Encore moins enthousiaste, Jenay Manley, boule d’énergie de 26 ans qui travaille dans une station essence et qui va aller au bureau de vote à reculons. Cette métisse, déjà maman de deux jumeaux, a du mal à joindre les deux bouts et a du mal à payer le loyer. Elle a rejoint une organisation de défense des locataires, KC Tenants, composée essentiellement d’Afro-Américains précaires. « On n’a aucune attente des politiques là-haut. Il y a trop d’argent impliqué, de magouilles, d’opportunisme, d’effets d’annonce », estime-t-elle.
« Joe Biden ? Il va au moins dans le bon sens de l’Histoire ! »

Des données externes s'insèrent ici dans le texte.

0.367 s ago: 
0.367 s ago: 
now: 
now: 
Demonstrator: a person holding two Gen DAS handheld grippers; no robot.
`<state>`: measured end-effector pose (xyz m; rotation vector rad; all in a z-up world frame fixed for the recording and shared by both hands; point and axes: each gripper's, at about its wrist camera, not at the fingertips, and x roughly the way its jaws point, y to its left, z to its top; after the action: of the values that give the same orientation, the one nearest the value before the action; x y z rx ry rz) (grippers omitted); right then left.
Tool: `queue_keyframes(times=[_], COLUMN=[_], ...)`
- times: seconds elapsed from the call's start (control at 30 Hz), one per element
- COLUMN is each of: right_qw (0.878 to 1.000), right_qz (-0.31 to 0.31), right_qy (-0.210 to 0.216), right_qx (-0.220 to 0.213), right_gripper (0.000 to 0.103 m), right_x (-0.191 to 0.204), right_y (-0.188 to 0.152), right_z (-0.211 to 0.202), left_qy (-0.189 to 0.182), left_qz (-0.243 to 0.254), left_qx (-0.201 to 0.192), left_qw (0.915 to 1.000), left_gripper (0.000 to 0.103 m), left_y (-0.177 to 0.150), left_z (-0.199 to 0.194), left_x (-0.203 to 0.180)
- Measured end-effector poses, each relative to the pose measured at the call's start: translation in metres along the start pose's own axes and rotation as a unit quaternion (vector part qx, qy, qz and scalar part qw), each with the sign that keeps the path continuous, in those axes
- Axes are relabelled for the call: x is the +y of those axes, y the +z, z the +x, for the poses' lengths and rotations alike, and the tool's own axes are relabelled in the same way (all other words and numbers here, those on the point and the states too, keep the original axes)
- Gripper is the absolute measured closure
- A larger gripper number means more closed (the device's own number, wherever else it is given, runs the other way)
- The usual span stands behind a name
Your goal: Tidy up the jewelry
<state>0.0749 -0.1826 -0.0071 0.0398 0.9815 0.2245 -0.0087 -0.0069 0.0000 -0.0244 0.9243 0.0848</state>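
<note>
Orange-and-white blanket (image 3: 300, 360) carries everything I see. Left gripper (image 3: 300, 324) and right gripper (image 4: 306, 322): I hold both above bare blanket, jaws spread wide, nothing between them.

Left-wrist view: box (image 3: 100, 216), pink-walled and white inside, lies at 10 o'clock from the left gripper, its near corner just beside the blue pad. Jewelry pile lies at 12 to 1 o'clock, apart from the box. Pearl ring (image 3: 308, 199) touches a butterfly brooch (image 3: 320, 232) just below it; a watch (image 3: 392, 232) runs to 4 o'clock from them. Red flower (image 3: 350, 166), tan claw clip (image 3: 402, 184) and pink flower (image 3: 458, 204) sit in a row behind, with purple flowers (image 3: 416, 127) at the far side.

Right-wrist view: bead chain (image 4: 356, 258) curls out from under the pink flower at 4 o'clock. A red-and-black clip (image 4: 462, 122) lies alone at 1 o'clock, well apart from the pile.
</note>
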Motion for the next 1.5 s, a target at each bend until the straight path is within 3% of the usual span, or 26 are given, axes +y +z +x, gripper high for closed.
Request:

Démocrate, républicain… elle voit à peu près les différences mais ne penche pas particulièrement vers un des deux. « Je ne constate pas de changements dans ma vie qu’on soit sous une présidence ou une autre », raconte-t-elle. Dans un souffle, elle dit avoir voté pour Joe Biden, comme si on risquait de lui reprocher le contraire.
Nous sommes assises sur le porche d’une petite maison dans un quartier arboré de Kansas City. C’est le QG de KC Tenants qui ne prend pas parti mais est « très clairement le plus à gauche qu’on puisse être dans le système politique américain », sourit sa fondatrice, Tara Raghuveer, 31 ans. « Vous savez, quand une de nos membres, Tania, qui est noire, me raconte qu’elle est allée voir les services administratifs en charge du logement, et qu’elle s’est disputée avec une autre femme noire dans la file pour obtenir son aide au logement… Tania se dit : « on ne devrait pas être en train de se battre entre nous, on devrait combattre les gens au pouvoir qui ont créé ce systême corrompu et dont on ne goûte qu’aux miettes ». Et bien, cette critique est anticapitaliste par essence, mais elle n’a pas eu besoin de lire Marx pour le faire. »
Peut-être le feront-ils bientôt d’ailleurs ? Tara Raghuveer ne cache pas le fait qu’ils organisent tous les samedis, pour leurs membres, des sessions de formation en éducation civique, en militantisme et en histoire politique. « Joe Biden ? Il va au moins dans le bon sens de l’Histoire ! », S’exclame-t-elle.